Stephen Stewart

Coppin State Eagles
- Title: Assistant coach
- League: MEAC

Personal information
- Born: c. 1972 Philadelphia, Pennsylvania, U.S.
- Listed height: 6 ft 5 in (1.96 m)
- Listed weight: 233 lb (106 kg)

Career information
- High school: Parkway (Philadelphia, Pennsylvania)
- College: Coppin State (1992–1995)
- NBA draft: 1995: undrafted
- Playing career: 1995–2000
- Position: Shooting guard / small forward

Career history

Playing
- 1995–1997: Groningen
- 1998: Frankston Blues
- 2000: Lancaster Storm
- 2000: Frankston Blues

Coaching
- 2001–2004: Coppin State (assistant)
- 2004–2005: Albany (assistant)
- 2005–2006: Loyola (Maryland) (assistant)
- 2006–2010: Delaware (assistant)
- 2016–2017: Coppin State (assistant)
- 2018–2021: Delaware State (assistant)
- 2023–present: Coppin State (assistant)

Career highlights
- 2× MEAC Player of the Year (1994, 1995); 2× First Team All-MEAC (1994, 1995); MEAC Rookie of the Year (1993); MEAC tournament MVP (1993);

= Stephen Stewart (basketball) =

American basketball player and coach (born c. 1972)

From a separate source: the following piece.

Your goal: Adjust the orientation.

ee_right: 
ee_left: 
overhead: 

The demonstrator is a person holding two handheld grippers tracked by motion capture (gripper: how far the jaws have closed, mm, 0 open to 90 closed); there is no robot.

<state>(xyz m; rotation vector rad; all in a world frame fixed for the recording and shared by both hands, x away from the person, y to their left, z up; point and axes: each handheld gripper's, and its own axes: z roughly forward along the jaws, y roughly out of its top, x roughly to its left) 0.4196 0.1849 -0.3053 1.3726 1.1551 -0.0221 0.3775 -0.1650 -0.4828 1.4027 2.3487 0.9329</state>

Stephen Stewart (born c. 1972) is an American former basketball player and coach. He is 6'5" and played the shooting guard and small forward positions.

Stewart grew up in Philadelphia, Pennsylvania, and attended Parkway Center City High School. After graduation, he enrolled at Coppin State University to play for head coach Fang Mitchell. He was forced to sit out his freshman season, however, due to the NCAA's Proposition 48. When his collegiate career began as a sophomore in 1992–93, he exploded onto the scene in the Mid-Eastern Athletic Conference (MEAC): Stewart led the Eagles to a 1993 MEAC tournament title, was named the MEAC Tournament Outstanding Performer and was also named the MEAC Rookie of the Year.

Throughout his three-year career, Stewart accumulated 1,393 points and 546 rebounds. In his final two seasons he was a First Team All-MEAC performer, and as a senior in 1994–95 he scored 19 points in a first-round victory over Saint Joseph's in the 1995 NIT. This win was Coppin State's first ever in a postseason tournament.

He never played professionally, but has spent time as an assistant coach for various colleges. Stephen Stewart was also later inducted into the MEAC Hall of Fame.

==Personal life==
Stephen Stewart has two brothers who have played professional basketball. His older brother Larry was also a two-time MEAC Player of the Year; he then went on to play in the NBA as well as internationally. Stephen's younger brother, Lynard, played internationally.